Data entries =>

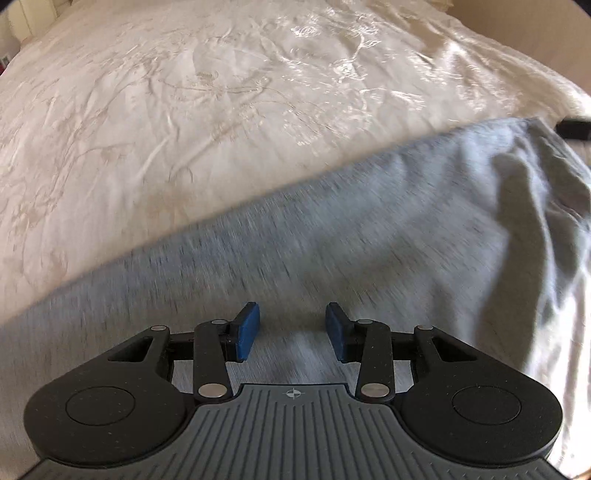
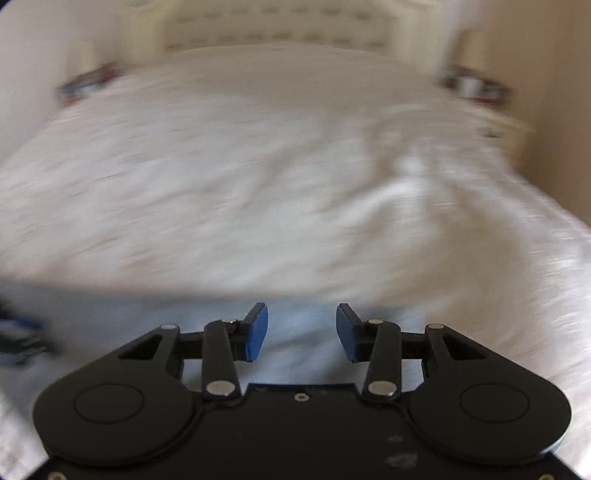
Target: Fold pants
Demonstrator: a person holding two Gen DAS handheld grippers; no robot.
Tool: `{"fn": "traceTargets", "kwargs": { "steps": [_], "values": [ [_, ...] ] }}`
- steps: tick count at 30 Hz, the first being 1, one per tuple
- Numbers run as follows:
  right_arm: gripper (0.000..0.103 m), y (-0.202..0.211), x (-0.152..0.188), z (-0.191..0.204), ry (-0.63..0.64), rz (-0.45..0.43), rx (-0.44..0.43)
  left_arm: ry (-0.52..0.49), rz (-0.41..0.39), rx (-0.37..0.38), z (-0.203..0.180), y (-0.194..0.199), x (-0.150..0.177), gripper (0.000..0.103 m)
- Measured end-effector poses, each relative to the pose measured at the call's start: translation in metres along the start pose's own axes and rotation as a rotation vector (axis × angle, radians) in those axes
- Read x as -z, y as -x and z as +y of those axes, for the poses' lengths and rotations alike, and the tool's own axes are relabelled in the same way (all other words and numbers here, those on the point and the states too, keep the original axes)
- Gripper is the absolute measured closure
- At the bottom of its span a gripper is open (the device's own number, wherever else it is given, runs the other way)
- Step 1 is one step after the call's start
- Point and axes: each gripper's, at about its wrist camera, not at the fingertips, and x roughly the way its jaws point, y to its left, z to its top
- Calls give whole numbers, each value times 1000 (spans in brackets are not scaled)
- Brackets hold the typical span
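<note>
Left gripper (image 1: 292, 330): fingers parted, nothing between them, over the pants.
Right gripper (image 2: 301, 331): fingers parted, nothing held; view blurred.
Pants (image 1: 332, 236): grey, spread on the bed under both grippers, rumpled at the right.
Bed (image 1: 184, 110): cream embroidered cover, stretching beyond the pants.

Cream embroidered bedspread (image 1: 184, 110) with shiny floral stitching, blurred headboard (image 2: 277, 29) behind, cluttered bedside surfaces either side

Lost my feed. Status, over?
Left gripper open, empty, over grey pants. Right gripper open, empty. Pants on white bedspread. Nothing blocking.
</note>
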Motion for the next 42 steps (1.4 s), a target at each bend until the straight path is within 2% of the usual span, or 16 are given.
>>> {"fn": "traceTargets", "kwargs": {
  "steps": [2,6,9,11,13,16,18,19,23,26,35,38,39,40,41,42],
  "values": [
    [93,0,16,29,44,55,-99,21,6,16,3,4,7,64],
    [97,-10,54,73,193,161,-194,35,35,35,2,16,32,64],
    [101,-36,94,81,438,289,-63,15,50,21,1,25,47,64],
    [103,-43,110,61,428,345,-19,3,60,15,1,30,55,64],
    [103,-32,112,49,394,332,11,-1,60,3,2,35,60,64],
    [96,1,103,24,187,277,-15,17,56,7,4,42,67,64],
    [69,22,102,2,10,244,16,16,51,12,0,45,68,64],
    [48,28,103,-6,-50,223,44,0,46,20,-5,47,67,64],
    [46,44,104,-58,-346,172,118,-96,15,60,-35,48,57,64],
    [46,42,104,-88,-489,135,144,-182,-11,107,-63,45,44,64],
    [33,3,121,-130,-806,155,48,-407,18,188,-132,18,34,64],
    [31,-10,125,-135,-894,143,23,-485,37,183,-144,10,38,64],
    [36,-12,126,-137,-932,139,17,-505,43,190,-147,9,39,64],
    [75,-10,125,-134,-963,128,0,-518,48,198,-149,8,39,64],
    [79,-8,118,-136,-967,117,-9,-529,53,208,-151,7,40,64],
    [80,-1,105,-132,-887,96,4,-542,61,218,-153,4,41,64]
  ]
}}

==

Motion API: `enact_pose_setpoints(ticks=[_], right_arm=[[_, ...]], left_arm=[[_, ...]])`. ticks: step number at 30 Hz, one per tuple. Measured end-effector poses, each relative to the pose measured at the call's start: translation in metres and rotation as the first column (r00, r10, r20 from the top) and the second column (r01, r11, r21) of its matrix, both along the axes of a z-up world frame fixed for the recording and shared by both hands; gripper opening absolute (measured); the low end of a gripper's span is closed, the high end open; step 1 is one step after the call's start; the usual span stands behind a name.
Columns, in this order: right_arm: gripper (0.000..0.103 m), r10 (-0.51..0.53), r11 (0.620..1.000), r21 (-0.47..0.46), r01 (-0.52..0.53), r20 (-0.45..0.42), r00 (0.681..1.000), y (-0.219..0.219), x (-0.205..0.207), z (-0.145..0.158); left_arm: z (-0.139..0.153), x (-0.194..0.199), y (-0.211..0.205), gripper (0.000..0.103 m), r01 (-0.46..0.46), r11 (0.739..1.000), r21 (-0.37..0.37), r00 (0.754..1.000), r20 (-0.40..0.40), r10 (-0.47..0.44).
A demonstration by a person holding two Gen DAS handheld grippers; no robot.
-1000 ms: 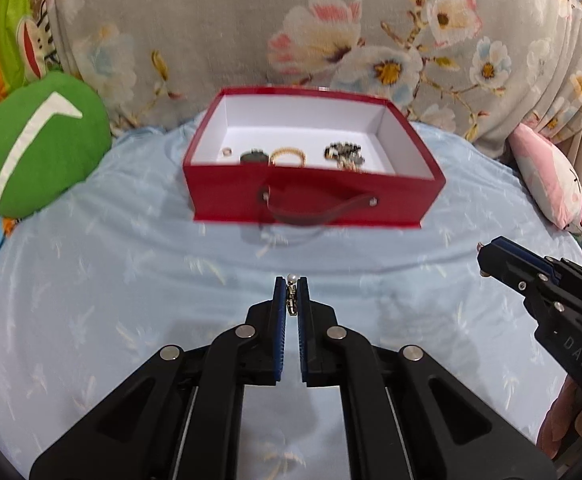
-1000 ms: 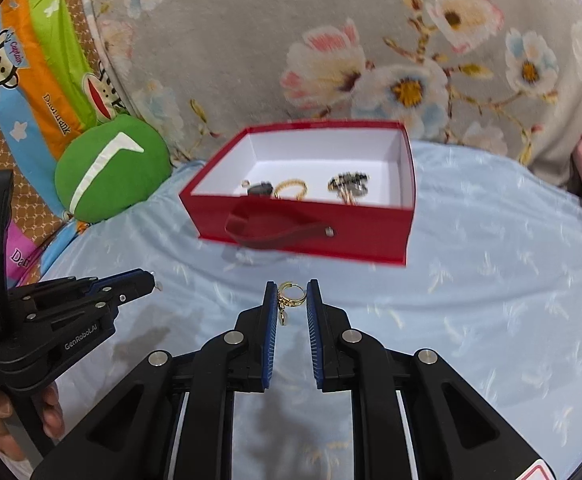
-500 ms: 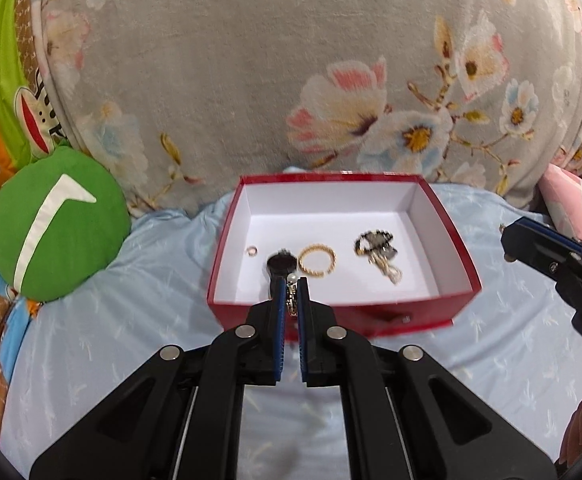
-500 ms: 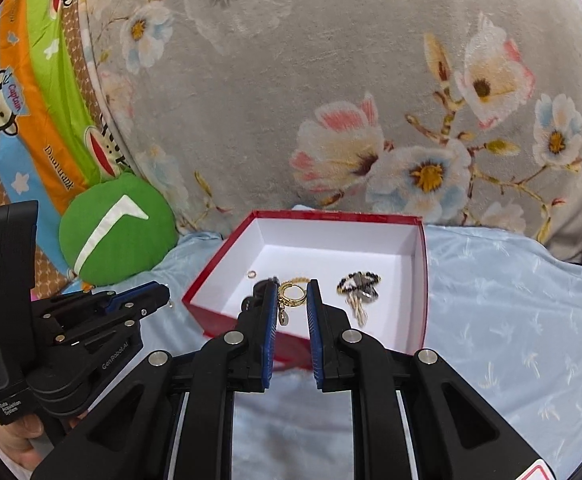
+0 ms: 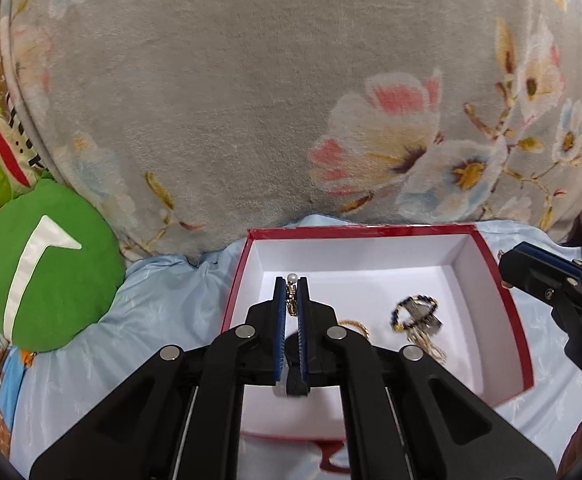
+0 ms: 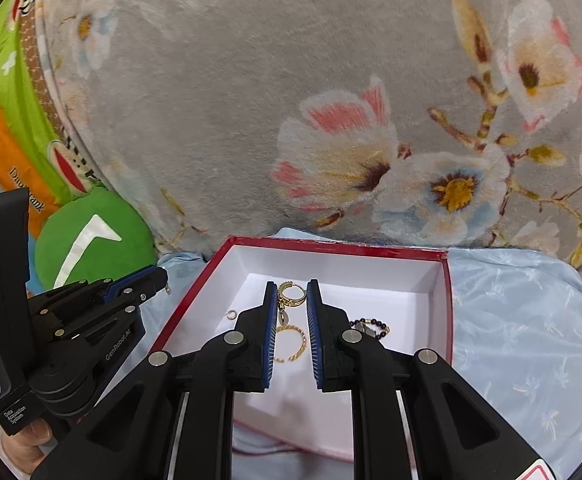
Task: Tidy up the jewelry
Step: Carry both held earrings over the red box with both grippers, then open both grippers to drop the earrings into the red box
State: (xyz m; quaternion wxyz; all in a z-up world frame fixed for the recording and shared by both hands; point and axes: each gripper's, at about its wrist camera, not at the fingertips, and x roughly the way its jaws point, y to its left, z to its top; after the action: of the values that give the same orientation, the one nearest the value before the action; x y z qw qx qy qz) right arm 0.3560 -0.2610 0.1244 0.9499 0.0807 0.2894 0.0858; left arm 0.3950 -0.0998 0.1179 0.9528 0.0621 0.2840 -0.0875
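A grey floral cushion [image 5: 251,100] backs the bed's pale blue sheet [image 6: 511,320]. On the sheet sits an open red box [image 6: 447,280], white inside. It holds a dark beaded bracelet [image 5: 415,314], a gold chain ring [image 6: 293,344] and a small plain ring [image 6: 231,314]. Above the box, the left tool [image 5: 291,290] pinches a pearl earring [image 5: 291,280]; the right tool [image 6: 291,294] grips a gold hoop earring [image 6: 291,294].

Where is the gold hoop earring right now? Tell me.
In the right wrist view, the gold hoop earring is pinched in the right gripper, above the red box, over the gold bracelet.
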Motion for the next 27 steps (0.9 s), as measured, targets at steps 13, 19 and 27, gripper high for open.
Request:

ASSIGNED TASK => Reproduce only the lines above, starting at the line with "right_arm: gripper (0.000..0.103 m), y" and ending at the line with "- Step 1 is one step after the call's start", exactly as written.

REPLY TO THE EXERCISE =>
  right_arm: gripper (0.000..0.103 m), y (-0.202..0.211), x (-0.152..0.188), z (-0.191..0.204), ry (-0.63..0.64), rz (-0.45..0.43), rx (-0.44..0.43)
  left_arm: ry (-0.52..0.49), rz (-0.41..0.39), rx (-0.37..0.38), z (-0.203..0.180), y (-0.194..0.199), x (-0.150..0.177), gripper (0.000..0.103 m)
- Measured end-effector poses, each relative to the pose measured at the call's start: translation in metres along the start pose's own axes and rotation as a rotation vector (axis × angle, radians) in those axes
- Read x as -z, y as -x and z as +y of those axes, for the poses' lengths and rotations alike, and the tool's own axes are relabelled in the same way (all other words and numbers here, those on the point and the states too, keep the original axes)
- Gripper is the absolute measured closure
- At the bottom of its span a gripper is open (the device's own number, wherever else it is given, runs the other way)
- Step 1 is one step after the call's start

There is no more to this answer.